Sunday, March 04, 2012

What does France need more at this moment: a man who says “I will save you,” or one who says, more modestly, “I will help you save yourselves”?

Is it possible for Nicolas Sarkozy to remake himself in the eyes of the French and defeat his opponents in the final sprint of the presidential race?
asks Dominque Moïsi.
… the answer is far from clear, even if public opinion polls indicate a narrowing of the gap.

… It is also a competition between two different individuals and two different styles. Sarkozy — “The Artist” of French politics in his very vocal way — is perceived by many as “too much” after five years of rule, while there are doubts whether Hollande is “enough.” The former is a natural leader, instinctively divisive in his approach; the latter has a more consensual nature and thinks of himself as a mediator.

What does France need more at this moment: a man who says “I will save you,” or one who says, more modestly, “I will help you save yourselves”? Might the figure of the “populist savior” be anachronistic? The election results hang on the answer to this question.

… A great part of the opposition to Sarkozy is fundamentally unfair. To many French voters, he is unpresidential: He is not the product of the right schools, his pursuit of bling-bling is perceived as vulgar. He is also seen as unpredictable, changing positions for reasons of political expediency.

Meanwhile, John Vinocur has this to say:

François Hollande, with a double-digit lead over President Nicolas Sarkozy in polling for the May 6 vote, has taken the issue of where’s-the-growth and run with it.

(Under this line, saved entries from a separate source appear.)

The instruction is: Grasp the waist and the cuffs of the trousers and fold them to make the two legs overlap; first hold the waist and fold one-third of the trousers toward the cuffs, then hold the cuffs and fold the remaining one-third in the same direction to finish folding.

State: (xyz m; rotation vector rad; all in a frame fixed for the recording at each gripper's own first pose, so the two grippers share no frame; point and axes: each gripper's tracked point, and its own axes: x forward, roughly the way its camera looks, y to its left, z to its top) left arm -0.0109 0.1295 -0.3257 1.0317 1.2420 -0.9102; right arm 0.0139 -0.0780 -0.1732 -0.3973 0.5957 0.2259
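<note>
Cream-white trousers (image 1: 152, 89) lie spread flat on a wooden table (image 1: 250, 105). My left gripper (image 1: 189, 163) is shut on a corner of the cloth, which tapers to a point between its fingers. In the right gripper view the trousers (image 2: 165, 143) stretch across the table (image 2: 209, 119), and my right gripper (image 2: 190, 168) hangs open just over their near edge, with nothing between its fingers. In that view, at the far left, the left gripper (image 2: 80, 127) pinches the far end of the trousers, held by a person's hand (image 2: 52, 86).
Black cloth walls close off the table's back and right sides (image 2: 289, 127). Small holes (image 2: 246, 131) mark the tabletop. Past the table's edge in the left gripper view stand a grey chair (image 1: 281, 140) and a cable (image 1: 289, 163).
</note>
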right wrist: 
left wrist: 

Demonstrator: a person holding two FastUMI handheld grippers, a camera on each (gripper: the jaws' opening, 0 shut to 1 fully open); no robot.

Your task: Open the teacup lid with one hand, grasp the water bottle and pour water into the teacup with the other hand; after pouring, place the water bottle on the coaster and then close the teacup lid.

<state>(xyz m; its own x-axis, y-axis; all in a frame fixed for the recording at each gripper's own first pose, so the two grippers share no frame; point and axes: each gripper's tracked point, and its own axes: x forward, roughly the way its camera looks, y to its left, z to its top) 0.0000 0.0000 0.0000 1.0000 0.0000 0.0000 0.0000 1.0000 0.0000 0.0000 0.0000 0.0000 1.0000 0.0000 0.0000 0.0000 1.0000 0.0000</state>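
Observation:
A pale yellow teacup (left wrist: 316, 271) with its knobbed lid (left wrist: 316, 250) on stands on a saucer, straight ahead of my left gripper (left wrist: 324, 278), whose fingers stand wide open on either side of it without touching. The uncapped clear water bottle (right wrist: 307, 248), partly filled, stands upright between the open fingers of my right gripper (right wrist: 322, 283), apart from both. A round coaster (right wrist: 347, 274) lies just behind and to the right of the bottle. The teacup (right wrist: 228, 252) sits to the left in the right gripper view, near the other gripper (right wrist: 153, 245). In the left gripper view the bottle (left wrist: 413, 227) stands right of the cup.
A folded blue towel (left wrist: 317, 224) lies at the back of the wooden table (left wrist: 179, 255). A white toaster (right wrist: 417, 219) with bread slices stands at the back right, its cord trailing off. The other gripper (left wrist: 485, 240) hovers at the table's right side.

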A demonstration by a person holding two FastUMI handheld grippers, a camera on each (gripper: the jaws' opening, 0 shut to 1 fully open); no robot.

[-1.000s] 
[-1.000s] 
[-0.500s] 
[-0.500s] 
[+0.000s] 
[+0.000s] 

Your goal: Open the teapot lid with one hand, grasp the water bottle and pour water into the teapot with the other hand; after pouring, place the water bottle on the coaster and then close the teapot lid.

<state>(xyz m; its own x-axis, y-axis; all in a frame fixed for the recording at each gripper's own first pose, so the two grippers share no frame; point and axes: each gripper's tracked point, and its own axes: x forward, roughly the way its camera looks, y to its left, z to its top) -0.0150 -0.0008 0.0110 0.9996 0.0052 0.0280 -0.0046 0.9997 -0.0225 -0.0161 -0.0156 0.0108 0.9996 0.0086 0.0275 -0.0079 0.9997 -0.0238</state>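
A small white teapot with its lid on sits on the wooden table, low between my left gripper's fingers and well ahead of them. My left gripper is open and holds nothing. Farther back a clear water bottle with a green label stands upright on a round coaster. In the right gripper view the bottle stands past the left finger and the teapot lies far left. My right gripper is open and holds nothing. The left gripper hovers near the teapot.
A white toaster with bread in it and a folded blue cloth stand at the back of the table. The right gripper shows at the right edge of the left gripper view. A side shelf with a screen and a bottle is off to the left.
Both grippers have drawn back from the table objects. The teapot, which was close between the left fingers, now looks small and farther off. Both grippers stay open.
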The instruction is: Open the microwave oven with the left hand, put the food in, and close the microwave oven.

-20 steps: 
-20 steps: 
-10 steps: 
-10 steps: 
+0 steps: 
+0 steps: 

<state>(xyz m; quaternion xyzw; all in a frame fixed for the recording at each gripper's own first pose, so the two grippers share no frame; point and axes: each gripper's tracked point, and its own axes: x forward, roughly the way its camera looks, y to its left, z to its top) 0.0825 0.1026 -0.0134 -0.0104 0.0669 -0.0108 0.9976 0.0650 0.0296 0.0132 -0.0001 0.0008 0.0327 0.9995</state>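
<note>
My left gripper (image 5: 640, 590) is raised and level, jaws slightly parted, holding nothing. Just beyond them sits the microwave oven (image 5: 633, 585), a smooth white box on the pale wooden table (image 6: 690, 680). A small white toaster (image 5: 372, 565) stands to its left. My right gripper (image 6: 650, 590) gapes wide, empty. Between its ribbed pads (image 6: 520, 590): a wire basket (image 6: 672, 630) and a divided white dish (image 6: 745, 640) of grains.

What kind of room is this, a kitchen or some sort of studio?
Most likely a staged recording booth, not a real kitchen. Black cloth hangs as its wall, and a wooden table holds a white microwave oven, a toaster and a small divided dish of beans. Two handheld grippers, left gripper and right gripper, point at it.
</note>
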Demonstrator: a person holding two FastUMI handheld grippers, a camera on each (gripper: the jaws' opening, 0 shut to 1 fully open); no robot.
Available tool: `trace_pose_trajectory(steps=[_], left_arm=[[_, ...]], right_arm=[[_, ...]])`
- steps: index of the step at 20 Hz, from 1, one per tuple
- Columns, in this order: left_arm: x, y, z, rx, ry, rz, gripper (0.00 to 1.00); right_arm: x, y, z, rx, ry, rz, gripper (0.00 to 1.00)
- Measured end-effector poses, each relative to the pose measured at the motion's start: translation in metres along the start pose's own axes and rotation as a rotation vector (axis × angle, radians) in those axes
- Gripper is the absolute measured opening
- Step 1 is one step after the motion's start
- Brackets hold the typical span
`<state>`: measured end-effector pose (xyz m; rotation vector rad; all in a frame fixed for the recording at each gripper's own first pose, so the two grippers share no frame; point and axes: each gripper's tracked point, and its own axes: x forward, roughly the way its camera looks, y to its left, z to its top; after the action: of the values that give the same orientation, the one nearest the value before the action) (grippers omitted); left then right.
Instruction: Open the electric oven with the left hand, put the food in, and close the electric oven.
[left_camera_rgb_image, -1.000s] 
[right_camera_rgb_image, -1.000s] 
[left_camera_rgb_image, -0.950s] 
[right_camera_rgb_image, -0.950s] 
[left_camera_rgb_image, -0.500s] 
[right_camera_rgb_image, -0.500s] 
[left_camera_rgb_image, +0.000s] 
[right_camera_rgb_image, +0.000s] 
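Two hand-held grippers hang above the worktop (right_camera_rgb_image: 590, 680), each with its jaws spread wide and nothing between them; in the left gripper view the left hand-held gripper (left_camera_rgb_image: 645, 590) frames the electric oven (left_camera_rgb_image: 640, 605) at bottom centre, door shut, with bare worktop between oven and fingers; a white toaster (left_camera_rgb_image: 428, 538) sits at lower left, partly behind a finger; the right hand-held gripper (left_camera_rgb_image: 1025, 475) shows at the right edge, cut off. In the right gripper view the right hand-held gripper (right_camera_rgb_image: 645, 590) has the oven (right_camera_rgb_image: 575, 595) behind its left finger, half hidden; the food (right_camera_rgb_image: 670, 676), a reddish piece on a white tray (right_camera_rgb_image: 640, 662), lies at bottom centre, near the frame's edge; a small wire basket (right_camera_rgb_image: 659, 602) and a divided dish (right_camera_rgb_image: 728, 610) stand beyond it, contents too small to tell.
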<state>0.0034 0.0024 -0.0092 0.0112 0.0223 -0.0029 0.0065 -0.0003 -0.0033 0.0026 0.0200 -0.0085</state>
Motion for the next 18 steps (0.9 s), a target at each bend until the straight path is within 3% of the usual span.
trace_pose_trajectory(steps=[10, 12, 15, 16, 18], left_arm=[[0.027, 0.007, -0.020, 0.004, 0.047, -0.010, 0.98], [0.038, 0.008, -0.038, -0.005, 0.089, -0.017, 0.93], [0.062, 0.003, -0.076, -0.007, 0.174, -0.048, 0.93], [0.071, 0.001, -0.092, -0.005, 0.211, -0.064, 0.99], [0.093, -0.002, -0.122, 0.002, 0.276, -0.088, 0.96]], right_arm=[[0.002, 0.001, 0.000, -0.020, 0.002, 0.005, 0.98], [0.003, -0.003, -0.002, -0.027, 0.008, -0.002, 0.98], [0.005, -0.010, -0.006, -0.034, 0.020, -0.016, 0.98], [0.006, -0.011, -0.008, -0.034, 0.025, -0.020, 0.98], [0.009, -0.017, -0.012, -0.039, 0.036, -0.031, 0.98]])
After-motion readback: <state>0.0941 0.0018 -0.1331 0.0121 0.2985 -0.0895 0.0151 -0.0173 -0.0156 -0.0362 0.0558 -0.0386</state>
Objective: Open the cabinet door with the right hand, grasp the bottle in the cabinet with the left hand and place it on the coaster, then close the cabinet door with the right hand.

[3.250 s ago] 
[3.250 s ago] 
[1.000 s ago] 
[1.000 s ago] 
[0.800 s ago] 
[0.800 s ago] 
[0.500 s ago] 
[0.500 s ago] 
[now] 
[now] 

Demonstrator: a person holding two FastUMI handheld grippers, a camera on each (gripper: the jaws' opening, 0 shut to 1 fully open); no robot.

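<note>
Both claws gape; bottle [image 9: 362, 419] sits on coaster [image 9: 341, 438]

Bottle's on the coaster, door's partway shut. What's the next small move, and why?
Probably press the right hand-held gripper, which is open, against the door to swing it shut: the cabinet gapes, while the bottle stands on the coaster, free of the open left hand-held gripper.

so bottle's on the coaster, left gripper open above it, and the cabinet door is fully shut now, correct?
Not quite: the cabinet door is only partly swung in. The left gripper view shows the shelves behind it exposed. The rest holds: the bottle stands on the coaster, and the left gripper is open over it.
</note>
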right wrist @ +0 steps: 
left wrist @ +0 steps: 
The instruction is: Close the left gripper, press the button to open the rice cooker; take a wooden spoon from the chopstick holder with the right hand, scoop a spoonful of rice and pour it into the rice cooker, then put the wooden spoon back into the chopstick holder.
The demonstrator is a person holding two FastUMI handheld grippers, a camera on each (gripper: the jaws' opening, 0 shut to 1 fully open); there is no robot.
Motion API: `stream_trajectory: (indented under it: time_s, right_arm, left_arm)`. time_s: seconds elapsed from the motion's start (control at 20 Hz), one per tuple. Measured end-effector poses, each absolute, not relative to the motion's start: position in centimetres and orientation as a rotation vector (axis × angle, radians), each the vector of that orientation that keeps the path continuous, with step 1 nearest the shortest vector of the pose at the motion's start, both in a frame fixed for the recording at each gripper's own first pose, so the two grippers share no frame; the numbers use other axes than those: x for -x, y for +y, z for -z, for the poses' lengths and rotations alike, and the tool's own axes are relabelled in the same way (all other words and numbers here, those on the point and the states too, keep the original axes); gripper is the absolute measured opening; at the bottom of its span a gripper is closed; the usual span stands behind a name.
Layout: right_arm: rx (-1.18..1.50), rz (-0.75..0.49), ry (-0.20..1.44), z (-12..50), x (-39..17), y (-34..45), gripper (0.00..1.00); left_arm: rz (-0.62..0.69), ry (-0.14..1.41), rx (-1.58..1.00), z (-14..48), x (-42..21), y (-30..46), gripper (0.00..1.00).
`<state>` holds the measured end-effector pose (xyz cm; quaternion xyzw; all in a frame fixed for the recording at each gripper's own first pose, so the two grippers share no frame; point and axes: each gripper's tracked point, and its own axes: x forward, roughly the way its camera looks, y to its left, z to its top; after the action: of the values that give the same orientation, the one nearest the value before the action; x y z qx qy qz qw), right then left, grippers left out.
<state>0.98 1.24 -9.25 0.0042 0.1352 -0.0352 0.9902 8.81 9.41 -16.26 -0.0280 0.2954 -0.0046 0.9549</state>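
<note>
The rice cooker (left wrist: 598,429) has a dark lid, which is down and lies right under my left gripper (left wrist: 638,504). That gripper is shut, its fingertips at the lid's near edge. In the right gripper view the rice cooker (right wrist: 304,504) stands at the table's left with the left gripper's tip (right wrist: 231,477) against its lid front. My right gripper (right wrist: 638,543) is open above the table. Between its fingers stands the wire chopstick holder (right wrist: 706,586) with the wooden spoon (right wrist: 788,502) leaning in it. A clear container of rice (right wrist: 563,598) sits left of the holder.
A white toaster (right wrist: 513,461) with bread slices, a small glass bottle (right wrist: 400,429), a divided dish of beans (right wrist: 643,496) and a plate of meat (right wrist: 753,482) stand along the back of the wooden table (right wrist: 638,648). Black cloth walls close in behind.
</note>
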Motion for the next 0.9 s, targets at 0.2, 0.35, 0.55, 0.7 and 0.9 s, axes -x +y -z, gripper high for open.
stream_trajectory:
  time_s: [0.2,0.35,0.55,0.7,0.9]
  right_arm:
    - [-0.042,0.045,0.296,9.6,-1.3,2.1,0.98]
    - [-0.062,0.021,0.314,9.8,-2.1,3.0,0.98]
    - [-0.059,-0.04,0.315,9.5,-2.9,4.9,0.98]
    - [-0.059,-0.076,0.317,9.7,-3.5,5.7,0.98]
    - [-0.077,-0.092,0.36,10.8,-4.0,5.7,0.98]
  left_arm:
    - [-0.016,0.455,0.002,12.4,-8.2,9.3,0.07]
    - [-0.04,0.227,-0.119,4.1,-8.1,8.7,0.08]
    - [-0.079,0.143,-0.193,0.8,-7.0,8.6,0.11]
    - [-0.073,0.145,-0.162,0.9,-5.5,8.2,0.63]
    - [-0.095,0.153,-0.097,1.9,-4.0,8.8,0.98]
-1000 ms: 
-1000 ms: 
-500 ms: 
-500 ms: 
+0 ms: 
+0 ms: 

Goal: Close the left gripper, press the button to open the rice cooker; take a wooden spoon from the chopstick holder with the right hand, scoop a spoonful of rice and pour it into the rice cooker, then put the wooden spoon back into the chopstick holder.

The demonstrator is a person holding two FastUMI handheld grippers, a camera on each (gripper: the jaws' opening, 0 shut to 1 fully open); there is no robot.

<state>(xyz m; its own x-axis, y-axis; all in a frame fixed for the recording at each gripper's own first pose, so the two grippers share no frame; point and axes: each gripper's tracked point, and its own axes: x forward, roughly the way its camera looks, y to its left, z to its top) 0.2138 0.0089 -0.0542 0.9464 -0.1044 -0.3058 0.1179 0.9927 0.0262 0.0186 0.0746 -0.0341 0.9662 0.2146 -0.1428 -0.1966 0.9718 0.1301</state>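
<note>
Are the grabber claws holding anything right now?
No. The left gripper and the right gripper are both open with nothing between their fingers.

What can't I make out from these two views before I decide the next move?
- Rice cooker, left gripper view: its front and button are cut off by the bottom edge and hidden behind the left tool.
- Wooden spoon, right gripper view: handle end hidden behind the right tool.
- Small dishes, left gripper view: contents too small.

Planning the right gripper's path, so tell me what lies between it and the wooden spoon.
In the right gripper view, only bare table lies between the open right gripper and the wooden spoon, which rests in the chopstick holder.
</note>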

… Europe’s dreadful economic projections for the year are real to French voters, and the Socialists portray the situation as one pitting the advocates of blossom and bloom against the forces of stagnation and futility.

Pierre Moscovici, Hollande’s campaign manager, has said the chancellor used Sarkozy, an eager servant, in creating a pact accepted by “many European countries under constraint and through force.” Martine Aubry, the Socialist Party chairwoman, insists that support in the European Union for a French-led rewrite of the treaty will be substantial.

… last week, here were leaders of 12 E.U. countries, including Spain, Britain, the Netherlands, Sweden, Finland, Poland and Italy — minus their French or German counterparts — issuing an appeal to the European Commission for the revival of growth in Europe through “bold decisions” restoring confidence “in Europe’s ability to grow strongly and sustainably.”

Could they all buy into a new French Socialist president’s leadership and economic credibility? With difficulty, considering Hollande’s refusal to junk his country’s growth-killing 35-hour workweek, and the vagueness of his stimulus plans to jog the E.U. economy.

… The likely French election results point mostly in the direction of the chain of creaky compromises and nondefinitive Big Decisions that characterize the Union’s history of shining possibilities and smudged reality.